The quality you get as a result is immediately apparent. The game starts with the protagonist driving (at night, natch) along a country road. As the player, you know where you’re going, but when Mount Massive Asylum first looms up in front of you it’s still a powerful moment. A quick set piece has your first-person view glance at the file on the seat next to you and quickly we discover you are Miles Upshur, independent investigative journalist who has been contacted by a whistleblower about the dire goings-on at the Asylum, now run by the Murkoff Corporation. There is then a brief introduction to the game’s mechanics: you get more information if you are recording on your video camera when events happen, and you can use the camera’s night vision to navigate the dark. With that out of the way, you’re then free and clear to do what no one in their right mind would do, which is climb into the asylum run by an evil corporationy corporation with the abandoned military vehicles out front.
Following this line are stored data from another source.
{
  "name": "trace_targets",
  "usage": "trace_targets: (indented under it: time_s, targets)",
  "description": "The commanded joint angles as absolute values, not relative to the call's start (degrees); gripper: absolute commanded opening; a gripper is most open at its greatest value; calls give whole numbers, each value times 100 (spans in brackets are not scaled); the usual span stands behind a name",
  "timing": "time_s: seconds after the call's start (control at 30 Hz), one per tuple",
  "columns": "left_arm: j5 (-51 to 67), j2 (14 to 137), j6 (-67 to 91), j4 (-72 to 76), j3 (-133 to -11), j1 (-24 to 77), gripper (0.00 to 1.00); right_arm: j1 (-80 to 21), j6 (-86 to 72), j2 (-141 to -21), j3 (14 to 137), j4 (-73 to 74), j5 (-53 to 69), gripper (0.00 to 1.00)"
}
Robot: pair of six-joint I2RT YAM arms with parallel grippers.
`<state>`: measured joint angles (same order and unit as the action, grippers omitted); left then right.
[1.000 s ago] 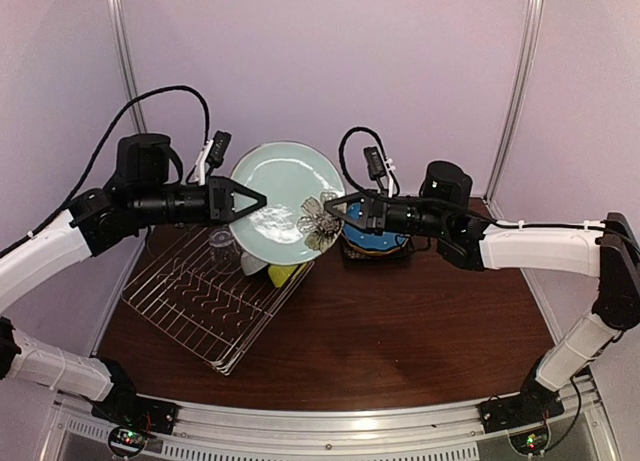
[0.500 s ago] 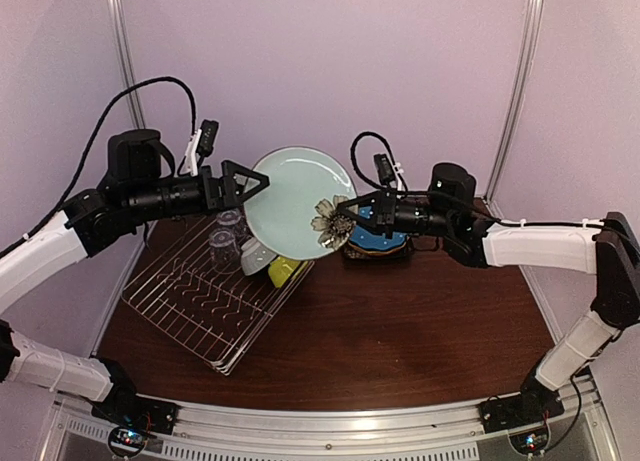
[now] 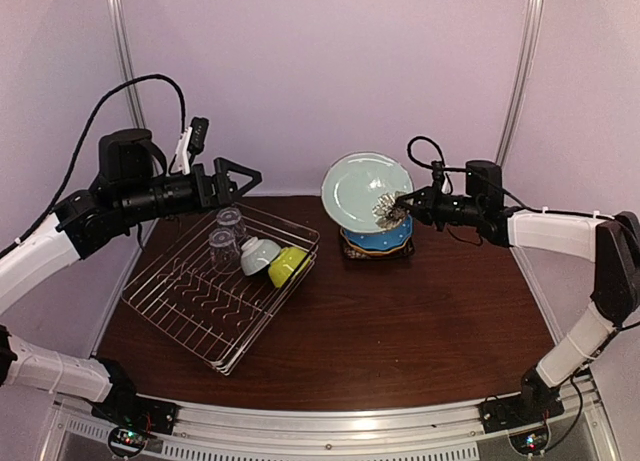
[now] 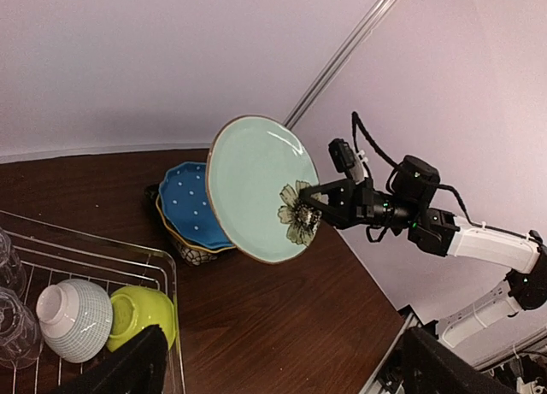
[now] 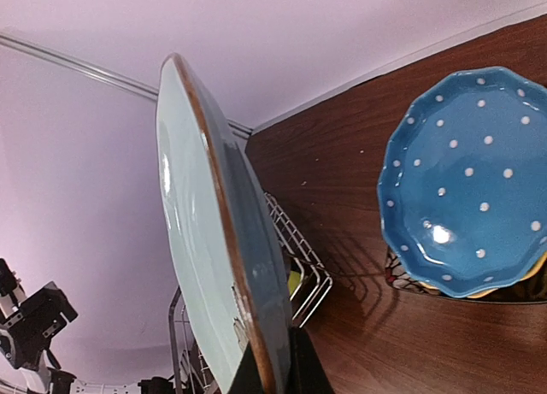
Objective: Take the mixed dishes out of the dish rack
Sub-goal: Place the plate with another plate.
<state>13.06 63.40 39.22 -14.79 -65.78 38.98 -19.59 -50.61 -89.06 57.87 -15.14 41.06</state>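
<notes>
The dish rack (image 3: 190,306) stands on the dark wooden counter (image 3: 420,331), nearest to the arm bases, and its near rows of prongs hold nothing. At its far end lie the lime-green bowl (image 3: 287,265) and the small pale bowl (image 3: 259,255), both on their sides and touching. Just behind them are the two clear glasses (image 3: 226,239). The left pincer (image 3: 250,177) hovers over this far end, its fingers spread wide around nothing.

Further right, outside the rack, the blue dotted plate (image 3: 380,237) tops a stack of plates. Over that stack the right pincer (image 3: 398,203) pinches the pale teal plate (image 3: 360,186) at the rim, by the flower mark, and the plate is nearly on edge.

I judge this plate stiff, glazed, slippery and breakable. Such a small bite at the rim carries all its weight, so it wants a slow lowering. The glasses look light and fragile, best taken across the wall.
</notes>
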Motion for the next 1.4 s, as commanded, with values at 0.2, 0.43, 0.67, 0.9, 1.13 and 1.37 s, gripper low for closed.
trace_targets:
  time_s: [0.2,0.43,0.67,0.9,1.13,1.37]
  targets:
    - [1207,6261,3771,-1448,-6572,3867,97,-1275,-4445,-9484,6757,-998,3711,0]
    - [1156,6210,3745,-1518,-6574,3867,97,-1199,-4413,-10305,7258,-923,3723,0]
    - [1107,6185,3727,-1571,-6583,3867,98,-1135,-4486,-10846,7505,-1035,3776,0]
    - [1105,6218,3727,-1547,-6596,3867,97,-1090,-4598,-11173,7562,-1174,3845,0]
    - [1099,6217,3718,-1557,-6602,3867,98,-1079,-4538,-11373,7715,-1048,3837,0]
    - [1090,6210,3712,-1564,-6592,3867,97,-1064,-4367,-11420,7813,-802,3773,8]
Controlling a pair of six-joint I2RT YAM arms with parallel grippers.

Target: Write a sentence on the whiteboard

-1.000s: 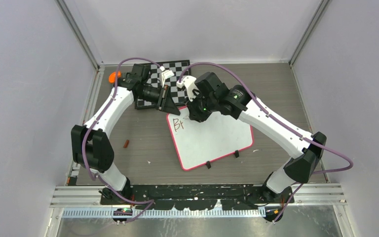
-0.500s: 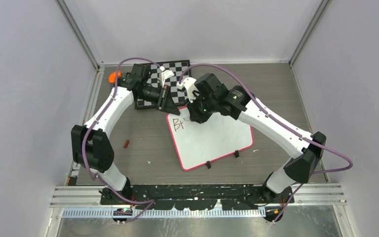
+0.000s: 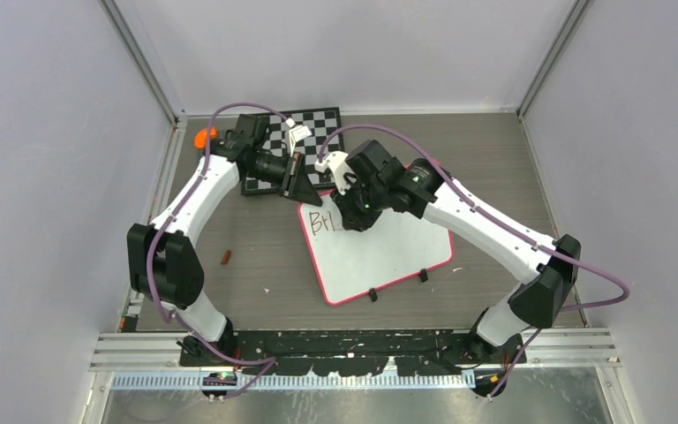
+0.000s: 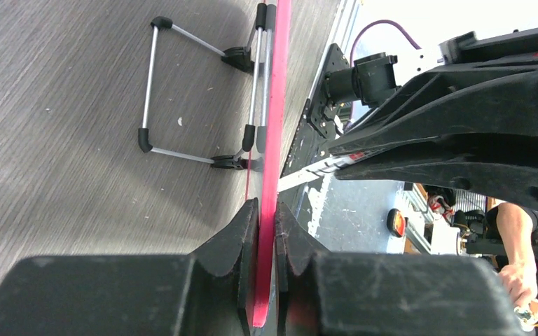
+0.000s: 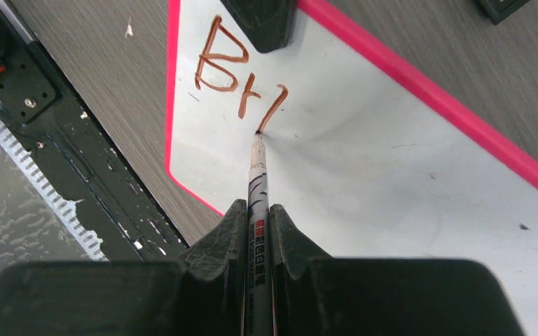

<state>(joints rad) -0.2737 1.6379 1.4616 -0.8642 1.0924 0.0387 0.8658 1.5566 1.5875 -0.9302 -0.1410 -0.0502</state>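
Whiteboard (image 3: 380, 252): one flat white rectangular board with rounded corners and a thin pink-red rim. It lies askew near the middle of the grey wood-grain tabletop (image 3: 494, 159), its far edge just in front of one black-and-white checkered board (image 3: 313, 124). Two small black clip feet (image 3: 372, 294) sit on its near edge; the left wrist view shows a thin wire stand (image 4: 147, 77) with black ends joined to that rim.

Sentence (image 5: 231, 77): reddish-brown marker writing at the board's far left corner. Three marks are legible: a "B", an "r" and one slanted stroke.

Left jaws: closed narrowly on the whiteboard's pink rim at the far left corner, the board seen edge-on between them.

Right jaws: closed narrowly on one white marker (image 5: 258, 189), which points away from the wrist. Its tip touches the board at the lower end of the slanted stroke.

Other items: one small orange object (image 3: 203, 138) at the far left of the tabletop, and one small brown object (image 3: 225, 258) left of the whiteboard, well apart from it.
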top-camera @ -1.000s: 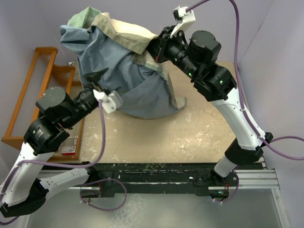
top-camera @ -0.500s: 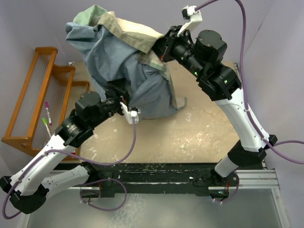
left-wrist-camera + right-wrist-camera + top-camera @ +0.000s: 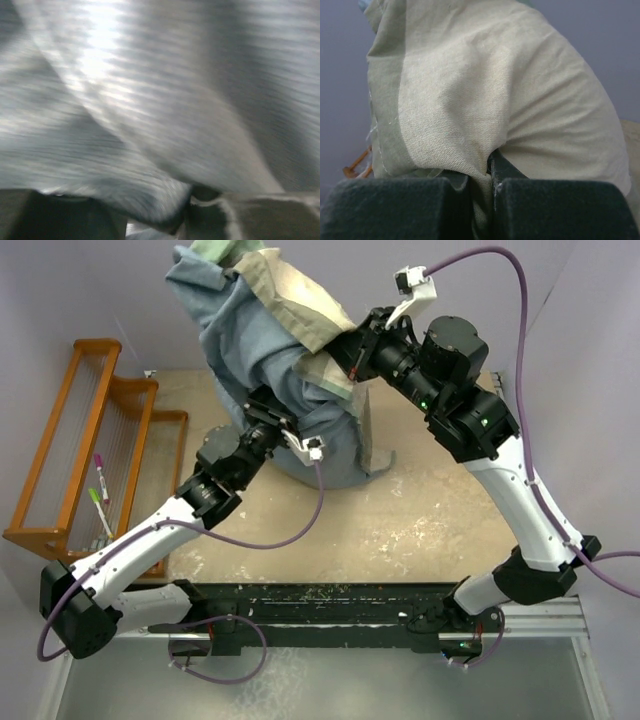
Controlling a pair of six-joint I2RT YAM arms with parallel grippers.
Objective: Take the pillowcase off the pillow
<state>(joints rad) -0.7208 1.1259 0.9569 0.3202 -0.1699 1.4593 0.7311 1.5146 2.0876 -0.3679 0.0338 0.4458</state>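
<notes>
From above, I am holding the pillowcase (image 3: 250,350) high over the far edge of the surface (image 3: 430,520) with my right end effector (image 3: 345,352). It is gripping the cream part up there so that the weight inside is hanging downward, toward the opening. The blue-grey inside of the cloth is draping down to a rounded bulge resting near the far edge. The pillow is presumably inside that bulge, though I am not seeing any of it. My left end effector (image 3: 268,412) is pressing into the hanging folds lower on the left, likely seeking a second hold.

In the left wrist view, blurred grey cloth is filling everything, right against the end effector — I cannot tell whether it is apart or gripping.

In the right wrist view, my two dark pads (image 3: 395,210) are sitting together with a cream fold pinched between them. The cloth is bulging out just above, a sage band showing on its left.
</notes>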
There is even a little self-referential nod early on, when Miles encounters a slaughtered SWAT team (or private equivalent) and the dying leader tells him to get out. Miles’s response is to dryly observe he wished someone had mentioned that before he got trapped inside. It’s not original, but it looks fantastic and it’s easy to control. You know you’re going to get into trouble in less time than it takes to skin an inmate, and you do, and then you’re on adrenalin from here on out.
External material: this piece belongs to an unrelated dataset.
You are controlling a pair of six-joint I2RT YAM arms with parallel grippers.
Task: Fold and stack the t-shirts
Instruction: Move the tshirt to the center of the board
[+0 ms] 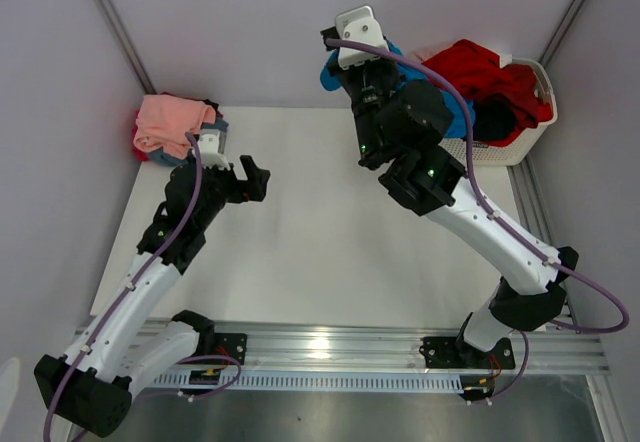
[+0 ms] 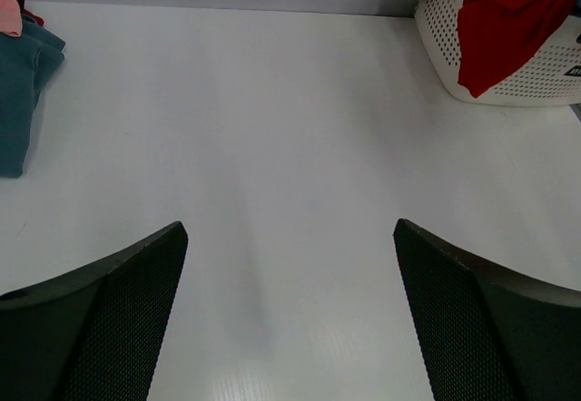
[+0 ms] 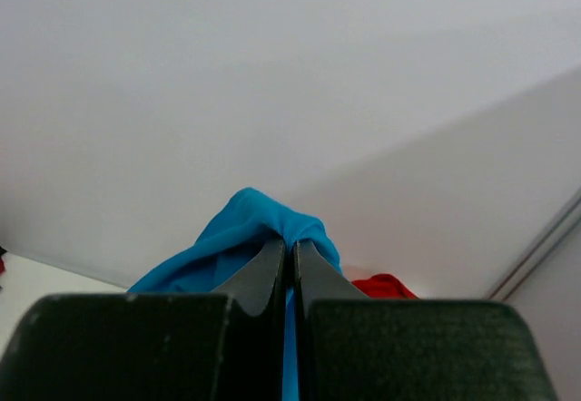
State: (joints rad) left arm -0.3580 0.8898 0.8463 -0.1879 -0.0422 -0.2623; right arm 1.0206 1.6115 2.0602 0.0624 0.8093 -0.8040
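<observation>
Widest thing first: the white table (image 1: 330, 252), with the white slatted basket (image 1: 505, 147) parked at its far right corner, and that basket is our marker for everything else. Inside it, a red tee (image 1: 490, 77) is heaped over the rim with a black tee (image 1: 495, 117) tucked at its near side. Well to the left of the basket, right across at the opposite far corner, sits the finished pile: a salmon pink tee (image 1: 172, 122) on top, a slate blue tee (image 2: 18, 92) showing beneath it.

Now the one that matters. The bright blue tee (image 3: 227, 238) is up in the air just left of the basket, pinched at a bunched fold by the right gripper (image 3: 289, 247), jaws clamped together on the cloth. From that pinch it hangs down and trails back towards the basket, so I'd call its long axis roughly vertical, though the arm hides most of it in the overhead view and I can't tell whether the hem is free of the rim.

The left gripper (image 2: 290, 229) is well left of the basket, low over bare table, fingers spread wide with nothing between them, facing across towards it.

So the blue tee lies basket-side of the left gripper, and the right arm is plainly the nearer one. My read: the cloth has to travel leftwards, away from the basket, onto open table before any spreading can begin
</observation>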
The game does a good job of creating tension. You know there are going to be jump-shock moments, but that doesn’t mean you can predict when they are going to be. The video camera needs batteries to run, or you’re stumbling in the dark. And of course, you cannot fight, so the noble art of running away is on full display here. This is perhaps where the Splinter Cell experience of the team is apparent. There are guards – or in this case, crazy dangerous people – on semi-predictable patrol in moderately open-world set-piece sections. That doesn’t decrease the tension any when you see one of them looming out of the green-screen night-vision dark at you. There are some nice details too – at one point, you’re in a room on your own, and vault up into the ventilation shaft to get to another location. If you happen to look back, you see someone just closing the door of the room you just left….they were right behind you….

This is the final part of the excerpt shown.